Greg Marshall, General Manager at the Association For Electronic Music: “The government decision to delay all clubs and live events re-opening at full capacity for another month seems out-of-step with preliminary findings from the Events Research Programme which indicate that events can return safely if the correct safety protocols are in place. This delay will seriously impact the sector and must be accompanied by effective financial support for the businesses and individuals affected”.

Michael Kill, CEO of the Night Time Industries Association: “This is a hugely devastating blow for the very industries that have been hardest hit by this pandemic; in a very real sense, the Prime Minister has ‘switched the lights off’ for an entire sector. Many businesses have not survived this pandemic and others are on a financial cliff-edge, unable to operate viably”.

“Hundreds of thousands of jobs have already been lost, a huge pool of creative talent has been swept away, and we have been left to suffer extreme financial hardship. This delay will drive confidence in the sector to a new low, culminating in more of our workforce being forced to leave the industry, and customers, who have been starved of social engagement, attending illegal unregulated events in place of businesses that are well-operated, licensed and regulated”.

“These businesses are overburdened with debt and so any decision to delay the full reopening of our sector must be paired with a robust financial support package, including additional restriction grants, exclusion from furlough contributions, extension of loan repayment holiday for CBILS/BBS as well as business rates and VAT relief for the next twelve months, not forgetting the £2.6 billion in commercial rent debt left unresolved”.
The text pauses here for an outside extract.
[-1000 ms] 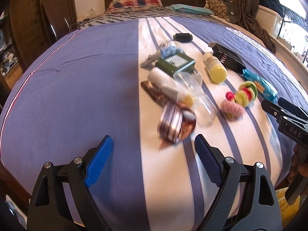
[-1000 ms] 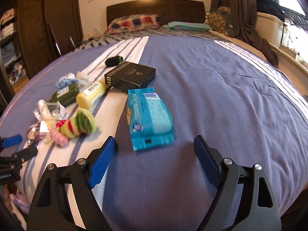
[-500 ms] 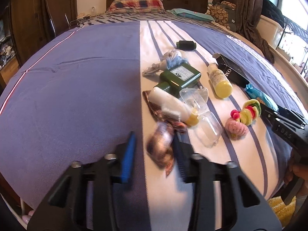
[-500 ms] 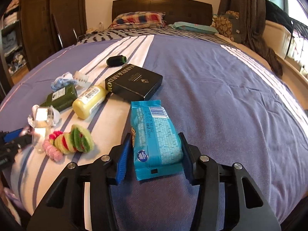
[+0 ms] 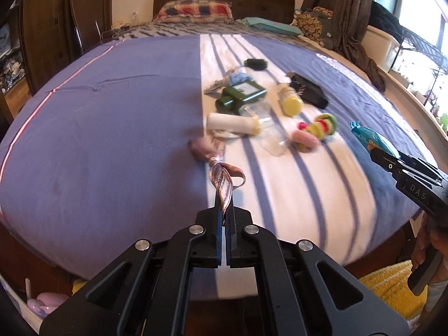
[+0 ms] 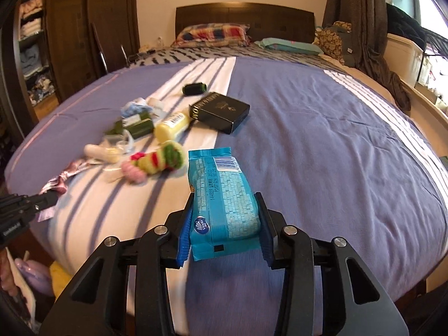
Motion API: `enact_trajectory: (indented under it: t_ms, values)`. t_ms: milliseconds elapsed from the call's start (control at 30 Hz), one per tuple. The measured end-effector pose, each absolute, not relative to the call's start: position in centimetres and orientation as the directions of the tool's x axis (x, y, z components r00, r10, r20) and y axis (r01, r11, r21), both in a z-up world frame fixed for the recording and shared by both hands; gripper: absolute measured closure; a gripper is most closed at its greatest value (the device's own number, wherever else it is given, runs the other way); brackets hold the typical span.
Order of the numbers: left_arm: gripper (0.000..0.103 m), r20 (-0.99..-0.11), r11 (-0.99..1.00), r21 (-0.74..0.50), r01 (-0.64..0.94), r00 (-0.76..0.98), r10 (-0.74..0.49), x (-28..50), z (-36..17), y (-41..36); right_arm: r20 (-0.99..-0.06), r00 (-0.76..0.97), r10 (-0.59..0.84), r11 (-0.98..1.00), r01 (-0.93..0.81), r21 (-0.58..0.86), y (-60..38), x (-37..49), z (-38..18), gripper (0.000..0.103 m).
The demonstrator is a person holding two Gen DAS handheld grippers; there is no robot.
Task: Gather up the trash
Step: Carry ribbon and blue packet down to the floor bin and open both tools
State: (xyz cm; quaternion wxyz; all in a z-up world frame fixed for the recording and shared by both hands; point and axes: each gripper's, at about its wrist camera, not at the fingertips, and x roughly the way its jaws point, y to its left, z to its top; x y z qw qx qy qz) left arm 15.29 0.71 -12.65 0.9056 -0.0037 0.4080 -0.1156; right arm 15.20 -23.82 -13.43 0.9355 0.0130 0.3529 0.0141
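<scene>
My left gripper (image 5: 224, 196) is shut on one end of a shiny brown-purple wrapper (image 5: 221, 177), which stretches away over the bed toward its crumpled far end. The wrapper also shows in the right wrist view (image 6: 60, 183), with the left gripper (image 6: 51, 200) at its near end. My right gripper (image 6: 225, 218) is shut on a blue tissue packet (image 6: 224, 198) and holds it above the bed. In the left wrist view the packet (image 5: 369, 141) sticks out past the right gripper (image 5: 378, 155).
On the bed's white stripe (image 5: 280, 173) lie a white tube (image 5: 232, 121), a clear plastic container (image 5: 273, 140), a green bottle (image 5: 240, 95), a yellow bottle (image 5: 291, 100), a black box (image 6: 221, 112), a knitted toy (image 6: 156, 161) and a black spool (image 6: 193, 88). Pillows lie by the headboard.
Both grippers went from wide open to shut. The left closed on the wrapper and pulled it back and left. The right closed on the blue packet and lifted it.
</scene>
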Motion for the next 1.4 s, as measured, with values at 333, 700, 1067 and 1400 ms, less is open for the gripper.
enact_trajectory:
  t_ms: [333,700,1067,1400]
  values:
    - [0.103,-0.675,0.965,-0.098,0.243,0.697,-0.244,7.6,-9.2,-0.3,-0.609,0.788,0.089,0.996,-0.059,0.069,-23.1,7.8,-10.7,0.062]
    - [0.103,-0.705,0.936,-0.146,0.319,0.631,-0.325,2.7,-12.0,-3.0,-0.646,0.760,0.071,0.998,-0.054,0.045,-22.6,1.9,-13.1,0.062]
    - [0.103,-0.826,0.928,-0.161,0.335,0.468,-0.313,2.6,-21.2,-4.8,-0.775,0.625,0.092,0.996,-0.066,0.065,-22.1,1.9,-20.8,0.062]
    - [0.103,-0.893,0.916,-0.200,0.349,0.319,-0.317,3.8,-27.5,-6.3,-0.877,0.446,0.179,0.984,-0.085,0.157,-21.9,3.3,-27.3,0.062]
“The government must understand the human impact of this decision, not only considering the public health challenges of the virus but also the people within our sector who are suffering terribly and the real health risks that this represents. This is particularly important given the overwhelming confidence in the vaccination rollout, and the ability for our sector to deliver COVID safe and regulated environments”.

“Distressed industries cannot continue to be held in limbo, with thousands of businesses left to fall. This delay, which again offers no clarity on when businesses can open, is leaving many in the industry angry and frustrated, alongside other businesses who have been locked down or restricted from opening through no fault of their own, and at their own cost”.